TASK STATEMENT ->
Give back the material that follows, identical in every line.

-- Opening Marker --

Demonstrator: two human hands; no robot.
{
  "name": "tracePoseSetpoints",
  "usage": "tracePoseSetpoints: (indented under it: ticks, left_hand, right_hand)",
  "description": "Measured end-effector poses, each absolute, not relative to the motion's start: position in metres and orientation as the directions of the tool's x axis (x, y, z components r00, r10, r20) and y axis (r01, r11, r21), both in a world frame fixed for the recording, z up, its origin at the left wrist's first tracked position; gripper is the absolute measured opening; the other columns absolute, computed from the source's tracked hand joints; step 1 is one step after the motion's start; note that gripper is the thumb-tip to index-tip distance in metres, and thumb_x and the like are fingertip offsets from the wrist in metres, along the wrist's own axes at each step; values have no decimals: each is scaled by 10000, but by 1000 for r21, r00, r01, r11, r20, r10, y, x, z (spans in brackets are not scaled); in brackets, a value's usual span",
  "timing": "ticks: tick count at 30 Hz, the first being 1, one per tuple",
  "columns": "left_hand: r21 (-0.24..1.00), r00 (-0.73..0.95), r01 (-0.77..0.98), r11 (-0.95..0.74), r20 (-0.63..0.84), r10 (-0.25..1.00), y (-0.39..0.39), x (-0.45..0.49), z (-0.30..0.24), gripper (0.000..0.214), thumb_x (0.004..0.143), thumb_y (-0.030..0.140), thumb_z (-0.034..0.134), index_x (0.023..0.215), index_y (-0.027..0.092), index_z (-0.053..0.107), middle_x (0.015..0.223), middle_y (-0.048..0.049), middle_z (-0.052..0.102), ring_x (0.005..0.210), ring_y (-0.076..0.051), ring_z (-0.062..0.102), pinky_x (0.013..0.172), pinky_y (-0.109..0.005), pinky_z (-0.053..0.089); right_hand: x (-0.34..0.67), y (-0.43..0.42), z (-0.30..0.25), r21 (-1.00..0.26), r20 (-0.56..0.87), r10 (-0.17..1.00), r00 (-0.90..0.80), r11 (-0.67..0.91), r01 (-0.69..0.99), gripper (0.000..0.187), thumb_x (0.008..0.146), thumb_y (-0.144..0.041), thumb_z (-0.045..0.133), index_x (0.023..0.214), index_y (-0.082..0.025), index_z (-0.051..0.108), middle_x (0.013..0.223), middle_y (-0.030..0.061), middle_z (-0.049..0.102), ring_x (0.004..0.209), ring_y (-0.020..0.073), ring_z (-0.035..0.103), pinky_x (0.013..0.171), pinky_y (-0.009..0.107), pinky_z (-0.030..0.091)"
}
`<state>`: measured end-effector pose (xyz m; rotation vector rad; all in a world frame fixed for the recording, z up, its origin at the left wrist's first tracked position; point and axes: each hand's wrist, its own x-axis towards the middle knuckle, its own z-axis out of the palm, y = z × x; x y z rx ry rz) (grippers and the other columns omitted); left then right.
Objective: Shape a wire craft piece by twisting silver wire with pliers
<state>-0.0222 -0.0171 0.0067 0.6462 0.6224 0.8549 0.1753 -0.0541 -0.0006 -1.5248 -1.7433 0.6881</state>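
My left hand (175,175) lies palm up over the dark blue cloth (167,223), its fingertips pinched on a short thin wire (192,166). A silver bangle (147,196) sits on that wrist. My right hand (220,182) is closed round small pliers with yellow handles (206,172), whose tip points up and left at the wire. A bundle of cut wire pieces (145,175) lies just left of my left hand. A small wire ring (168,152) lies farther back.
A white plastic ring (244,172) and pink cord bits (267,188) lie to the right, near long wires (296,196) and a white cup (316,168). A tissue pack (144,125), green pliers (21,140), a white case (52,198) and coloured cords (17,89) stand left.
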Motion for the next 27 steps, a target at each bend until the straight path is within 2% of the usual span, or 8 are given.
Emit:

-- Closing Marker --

RESPONSE ->
Demonstrator: two human hands; no robot.
{
  "name": "tracePoseSetpoints",
  "usage": "tracePoseSetpoints: (indented under it: ticks, left_hand, right_hand)",
  "description": "Measured end-effector poses, each absolute, not relative to the motion's start: position in metres and orientation as the directions of the tool's x axis (x, y, z components r00, r10, r20) and y axis (r01, r11, r21), both in a world frame fixed for the recording, z up, its origin at the left wrist's first tracked position; gripper is the absolute measured opening; the other columns absolute, computed from the source's tracked hand joints; step 1 is one step after the motion's start; note that gripper is the thumb-tip to index-tip distance in metres, and thumb_x and the like are fingertip offsets from the wrist in metres, along the wrist's own axes at each step; values have no decimals: each is scaled by 10000, but by 1000 for r21, r00, r01, r11, r20, r10, y, x, z (spans in brackets are not scaled); in brackets, a value's usual span",
  "timing": "ticks: tick count at 30 Hz, the first being 1, one per tuple",
  "columns": "left_hand: r21 (-0.24..1.00), r00 (-0.73..0.95), r01 (-0.77..0.98), r11 (-0.95..0.74), r20 (-0.63..0.84), r10 (-0.25..1.00), y (-0.39..0.39), x (-0.45..0.49), z (-0.30..0.24), gripper (0.000..0.214), thumb_x (0.004..0.143), thumb_y (-0.030..0.140), thumb_z (-0.034..0.134), index_x (0.023..0.215), index_y (-0.027..0.092), index_z (-0.053..0.107), middle_x (0.015..0.223), middle_y (-0.048..0.049), middle_z (-0.052..0.102), ring_x (0.005..0.210), ring_y (-0.076..0.051), ring_z (-0.062..0.102), pinky_x (0.013..0.172), pinky_y (-0.109..0.005), pinky_z (-0.053..0.089); right_hand: x (-0.34..0.67), y (-0.43..0.42), z (-0.30..0.25), r21 (-1.00..0.26), r20 (-0.56..0.87), r10 (-0.17..1.00), r00 (-0.90..0.80), r11 (-0.67..0.91), r01 (-0.69..0.99), gripper (0.000..0.187), thumb_x (0.008..0.146), thumb_y (-0.144..0.041), thumb_z (-0.045..0.133), index_x (0.023..0.214), index_y (-0.082..0.025), index_z (-0.051..0.108), middle_x (0.013..0.223), middle_y (-0.030..0.061), middle_z (-0.049..0.102), ring_x (0.004..0.209), ring_y (-0.020..0.073), ring_z (-0.035..0.103), pinky_x (0.013..0.171), pinky_y (-0.009..0.107), pinky_z (-0.030..0.091)"
}
`<state>`: measured end-effector pose (xyz m; rotation vector rad; all in a world frame fixed for the recording, z up, its origin at the left wrist's first tracked position; point and axes: each hand's wrist, its own x-axis towards the middle knuckle, its own z-axis out of the palm, y = z × x; x y z rx ry rz) (grippers and the other columns omitted); left then right.
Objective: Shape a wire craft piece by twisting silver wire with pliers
<state>-0.0222 -0.0171 0.0067 0.6462 0.6224 0.8549 0.1753 -0.0541 -0.0006 -1.5248 -1.7433 0.6881</state>
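My left hand (175,175) lies palm up over the dark blue cloth (167,223), its fingertips pinched on a short thin wire (192,166). A silver bangle (147,196) sits on that wrist. My right hand (220,182) is closed round small pliers with yellow handles (206,172), whose tip points up and left at the wire. A bundle of cut wire pieces (145,175) lies just left of my left hand. A small wire ring (168,152) lies farther back.
A white plastic ring (244,172) and pink cord bits (267,188) lie to the right, near long wires (296,196) and a white cup (316,168). A tissue pack (144,125), green pliers (21,140), a white case (52,198) and coloured cords (17,89) stand left.
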Motion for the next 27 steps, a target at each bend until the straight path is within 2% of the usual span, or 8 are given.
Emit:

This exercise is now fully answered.